Give a verbatim copy of the data, leaving the pictures out.
##### Exercise data
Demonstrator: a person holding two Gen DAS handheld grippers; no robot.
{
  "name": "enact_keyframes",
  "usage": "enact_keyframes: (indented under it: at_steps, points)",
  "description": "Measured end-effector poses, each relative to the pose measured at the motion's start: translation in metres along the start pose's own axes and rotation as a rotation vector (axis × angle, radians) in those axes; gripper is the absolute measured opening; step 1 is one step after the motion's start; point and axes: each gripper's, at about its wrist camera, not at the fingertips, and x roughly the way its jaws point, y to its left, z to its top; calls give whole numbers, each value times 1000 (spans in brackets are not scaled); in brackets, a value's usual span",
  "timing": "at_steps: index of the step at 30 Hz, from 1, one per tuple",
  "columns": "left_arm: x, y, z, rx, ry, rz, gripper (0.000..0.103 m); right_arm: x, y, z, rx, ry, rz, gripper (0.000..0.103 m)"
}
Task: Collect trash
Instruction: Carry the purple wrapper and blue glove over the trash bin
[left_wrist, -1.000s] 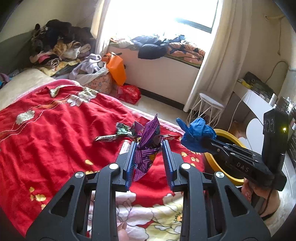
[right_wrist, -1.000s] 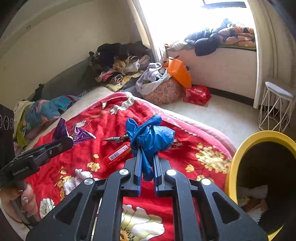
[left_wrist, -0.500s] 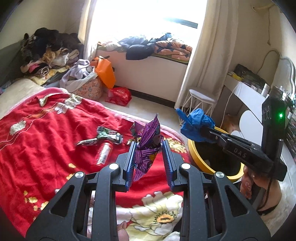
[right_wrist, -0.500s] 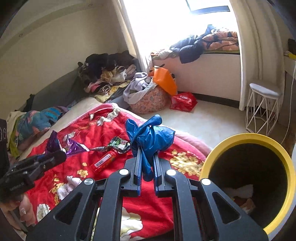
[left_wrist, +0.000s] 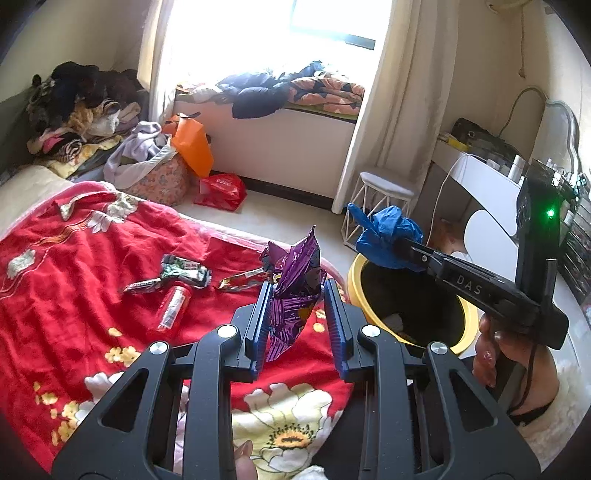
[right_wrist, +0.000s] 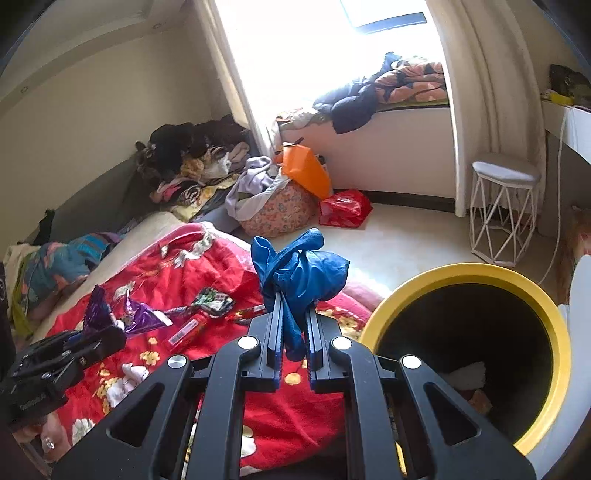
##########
» **Your response**:
Demonstrator: a person holding two Gen DAS handheld grippers; no robot.
{
  "name": "enact_keyframes",
  "usage": "enact_keyframes: (indented under it: at_steps, points)",
  "description": "Measured end-effector poses, each relative to the pose measured at the motion's start: translation in metres along the start pose's own axes and rotation as a rotation vector (axis × angle, radians) in those axes; gripper is the absolute measured opening; step 1 is one step after the motion's start; point and axes: each gripper's, at about its wrist camera, not at the fingertips, and x roughly the way its jaws point, y to its left, z to its top; calls give whole numbers, each value times 1000 (spans in brackets are not scaled); in brackets, a value's usual span",
  "timing": "at_steps: index of the step at 30 Hz, from 1, one per tuple",
  "columns": "left_arm: x, y, z, rx, ry, rz, gripper (0.000..0.103 m); right_arm: x, y, z, rx, ry, rz, gripper (0.000..0.103 m)"
}
Task: Collect trash
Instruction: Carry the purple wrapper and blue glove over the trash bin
[left_wrist, -1.000s] 
[right_wrist, -1.000s] 
[left_wrist, -0.500s] 
[right_wrist, -0.500s] 
[left_wrist, +0.000s] 
[right_wrist, +0.000s] 

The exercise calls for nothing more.